**Work request:** When you reach the line with "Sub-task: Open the" in the records below, begin transcribing exactly and continue up to and including the line with "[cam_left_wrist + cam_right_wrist", leaving out every picture.
====== Records for processing
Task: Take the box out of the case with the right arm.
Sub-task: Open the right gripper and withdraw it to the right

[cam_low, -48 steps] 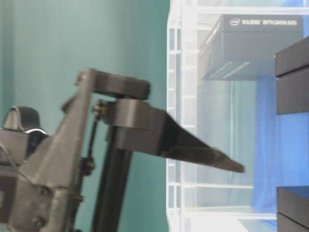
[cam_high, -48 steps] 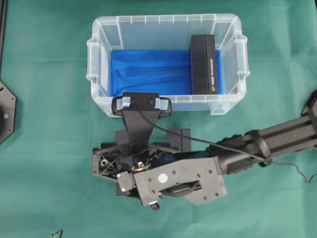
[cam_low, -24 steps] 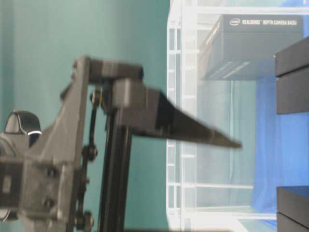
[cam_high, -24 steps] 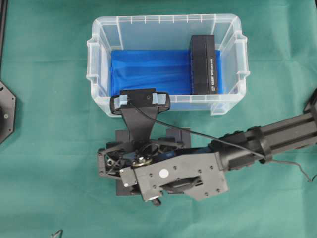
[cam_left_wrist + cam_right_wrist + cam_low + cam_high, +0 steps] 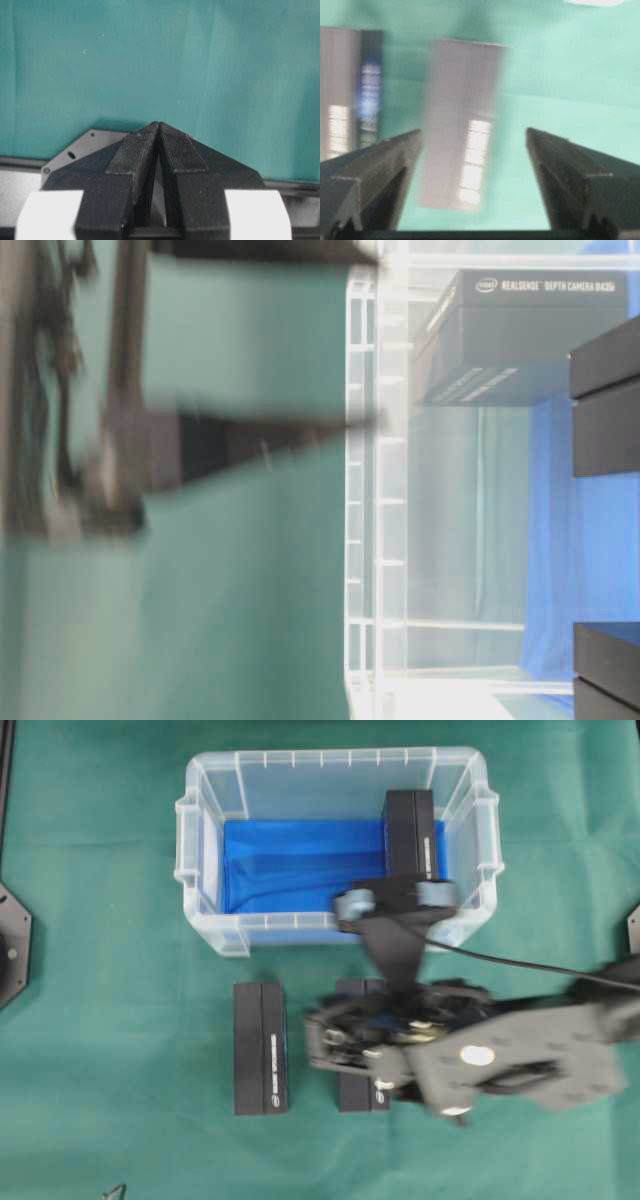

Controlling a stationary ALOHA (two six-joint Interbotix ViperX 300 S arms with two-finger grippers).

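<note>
The case [image 5: 210,925], a clear tub with a blue sheet on its floor, stands at the back of the green cloth. The box [image 5: 410,835], black and narrow, stands on edge inside it by the right wall; the box [image 5: 530,340] shows through the clear wall in the table-level view. My right gripper [image 5: 378,1035] hovers in front of the case, blurred, its camera mount over the front rim and the box's near end. In the right wrist view the right gripper [image 5: 473,132] is open with only cloth and a table box between its fingers. My left gripper [image 5: 158,125] is shut on nothing.
Two more black boxes lie on the cloth in front of the case: one [image 5: 260,1048] in the open, the other [image 5: 358,1092] partly under my right gripper. The left arm's black base [image 5: 12,948] sits at the left edge.
My right arm has swung quickly to the right, uncovering the left table box; its camera mount went from the case's front-left rim to below the box. The jaws stayed open.
</note>
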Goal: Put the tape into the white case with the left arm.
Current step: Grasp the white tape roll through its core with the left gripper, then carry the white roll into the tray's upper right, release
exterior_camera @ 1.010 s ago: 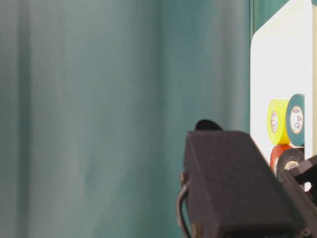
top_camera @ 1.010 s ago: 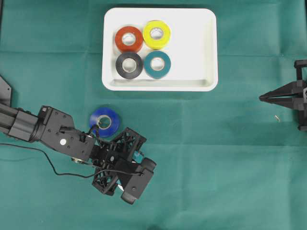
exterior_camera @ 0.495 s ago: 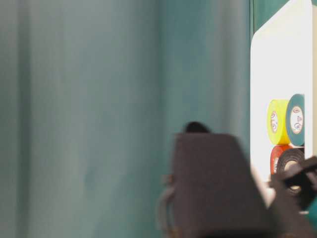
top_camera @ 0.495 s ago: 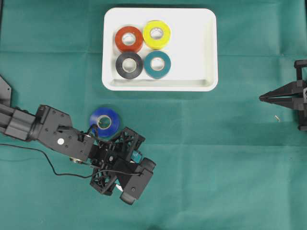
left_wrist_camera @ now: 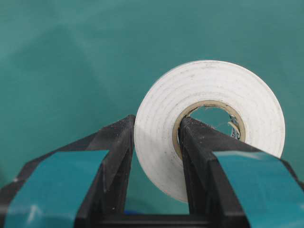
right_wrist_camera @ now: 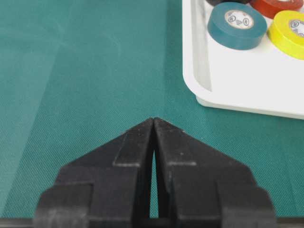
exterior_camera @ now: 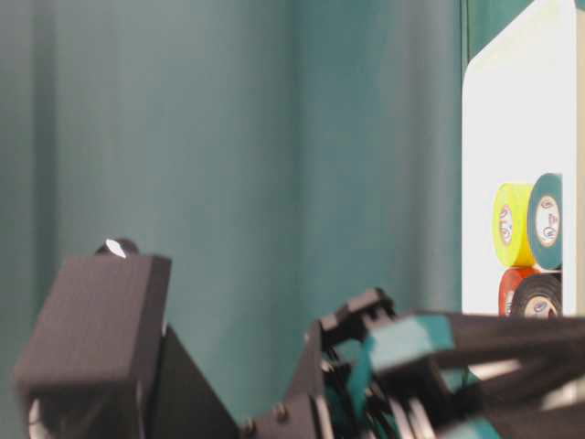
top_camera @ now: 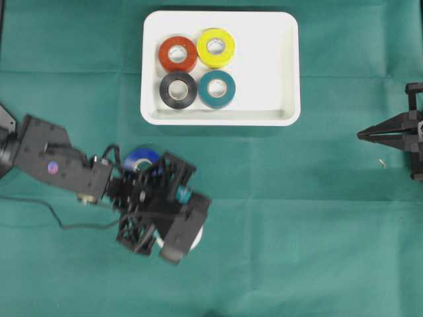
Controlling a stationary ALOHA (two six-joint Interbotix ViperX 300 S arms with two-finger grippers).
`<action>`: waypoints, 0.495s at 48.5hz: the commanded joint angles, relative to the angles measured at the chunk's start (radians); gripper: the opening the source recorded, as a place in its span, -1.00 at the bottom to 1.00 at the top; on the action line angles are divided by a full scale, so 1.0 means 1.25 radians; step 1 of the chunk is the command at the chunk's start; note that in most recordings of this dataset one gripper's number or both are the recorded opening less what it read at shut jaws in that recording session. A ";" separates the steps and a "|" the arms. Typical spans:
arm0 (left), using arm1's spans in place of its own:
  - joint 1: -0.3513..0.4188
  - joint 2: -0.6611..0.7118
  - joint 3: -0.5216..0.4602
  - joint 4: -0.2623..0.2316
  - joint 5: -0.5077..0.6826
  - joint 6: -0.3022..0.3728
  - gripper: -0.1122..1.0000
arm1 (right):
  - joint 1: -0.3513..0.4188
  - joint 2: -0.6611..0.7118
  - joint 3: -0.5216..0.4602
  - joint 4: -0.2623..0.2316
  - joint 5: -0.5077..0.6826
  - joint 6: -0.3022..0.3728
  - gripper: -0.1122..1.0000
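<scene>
A white tape roll (left_wrist_camera: 209, 118) stands on edge between my left gripper's (left_wrist_camera: 157, 121) teal-banded fingers. One finger presses its outer face and the other sits inside its core, so the gripper is shut on it. From overhead, only a sliver of this roll (top_camera: 197, 236) shows under the left arm's (top_camera: 66, 173) wrist at the lower left. The white case (top_camera: 287, 66) lies at the top centre, well apart from the left gripper. My right gripper (top_camera: 360, 135) rests shut and empty at the right edge, and its shut tips (right_wrist_camera: 154, 119) show in the right wrist view.
The case holds several rolls: red (top_camera: 177, 54), yellow (top_camera: 215, 47), black (top_camera: 178, 90) and teal (top_camera: 217, 89), leaving its right half bare. A blue roll (top_camera: 140, 158) lies on the green cloth, partly under the left arm. A black cable (top_camera: 39, 211) trails left.
The left arm has drawn back to the left and lifted its wrist with the white roll still gripped. It now covers more of the blue roll. The right arm has not moved.
</scene>
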 commanded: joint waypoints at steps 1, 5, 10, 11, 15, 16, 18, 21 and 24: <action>0.039 -0.028 -0.015 0.002 0.000 0.002 -0.32 | -0.001 0.006 -0.009 0.000 -0.010 0.001 -0.97; 0.076 -0.026 -0.016 0.002 0.000 0.015 -0.32 | -0.001 0.006 -0.007 0.000 -0.010 0.001 -0.97; 0.126 -0.021 -0.022 0.002 -0.004 0.050 -0.32 | -0.001 0.006 -0.009 0.000 -0.010 0.001 -0.97; 0.135 -0.020 -0.025 0.002 -0.004 0.059 -0.32 | -0.001 0.006 -0.009 0.000 -0.010 0.001 -0.97; 0.169 -0.013 -0.038 0.002 -0.005 0.094 -0.32 | -0.001 0.006 -0.009 -0.001 -0.010 0.001 -0.97; 0.178 -0.011 -0.042 0.002 -0.005 0.103 -0.32 | -0.001 0.006 -0.009 0.000 -0.010 0.001 -0.97; 0.194 -0.006 -0.050 0.002 -0.006 0.120 -0.32 | -0.001 0.006 -0.009 0.000 -0.010 0.001 -0.97; 0.216 0.005 -0.065 0.002 -0.005 0.140 -0.32 | 0.000 0.006 -0.009 0.000 -0.010 0.001 -0.97; 0.241 0.021 -0.086 0.001 -0.006 0.157 -0.32 | -0.001 0.006 -0.007 0.000 -0.010 0.001 -0.97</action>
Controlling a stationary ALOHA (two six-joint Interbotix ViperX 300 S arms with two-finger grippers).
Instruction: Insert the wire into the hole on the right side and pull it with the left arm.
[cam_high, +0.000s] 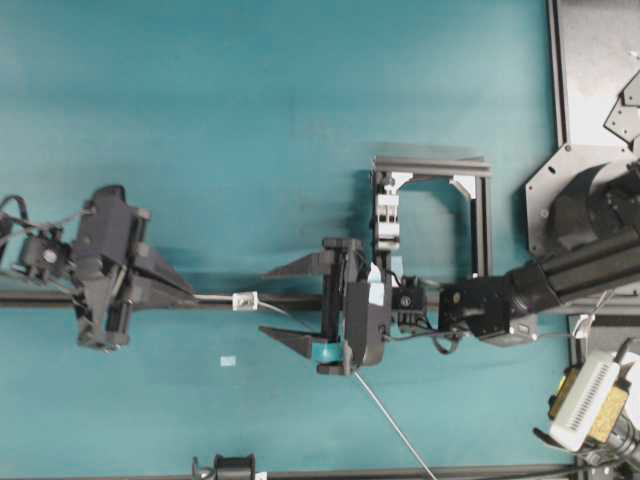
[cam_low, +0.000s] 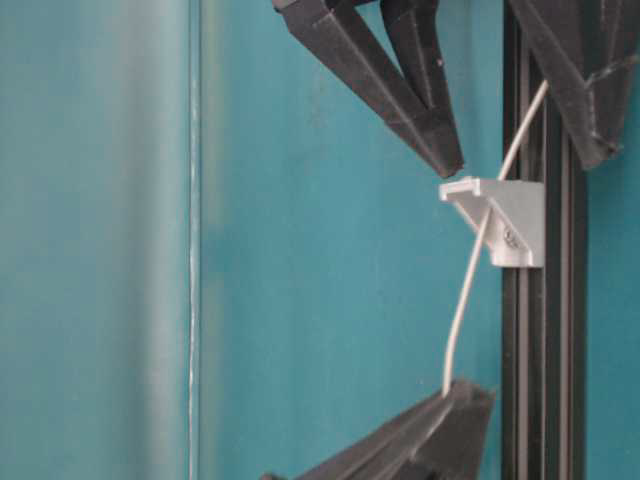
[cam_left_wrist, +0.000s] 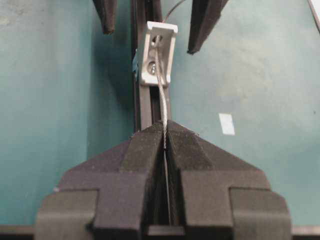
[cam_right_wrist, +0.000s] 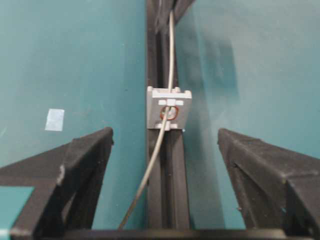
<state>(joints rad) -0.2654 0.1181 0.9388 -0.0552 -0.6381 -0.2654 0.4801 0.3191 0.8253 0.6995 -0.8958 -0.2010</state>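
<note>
The thin silvery wire (cam_right_wrist: 160, 145) passes through the hole (cam_right_wrist: 169, 114) in the small pale grey block (cam_high: 244, 300) mounted on the black rail (cam_right_wrist: 170, 200). On the block's left, my left gripper (cam_high: 195, 293) is shut on the wire's end, the strand pinched between its tips (cam_left_wrist: 165, 131). The wire (cam_left_wrist: 161, 90) runs straight from those tips to the block (cam_left_wrist: 160, 50). My right gripper (cam_high: 264, 301) stands wide open just right of the block, one finger on each side of the rail, touching nothing (cam_right_wrist: 165, 134). The wire's loose tail (cam_high: 395, 425) trails toward the front edge.
An aluminium frame (cam_high: 478, 215) holding a white clip (cam_high: 387, 215) stands behind the right gripper. A small pale tape patch (cam_high: 228, 360) lies on the teal table. A grey plate (cam_high: 600, 60) and a white device (cam_high: 590, 400) sit at the right edge.
</note>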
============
**Result for this exercise:**
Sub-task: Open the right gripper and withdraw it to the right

[cam_low, -48 steps] 
[cam_high, -48 steps] 
[cam_low, -24 steps] 
[cam_high, -24 steps] 
[cam_left_wrist + cam_right_wrist + cam_low + cam_high, +0 steps] 

The answer has been given, and the exercise is done.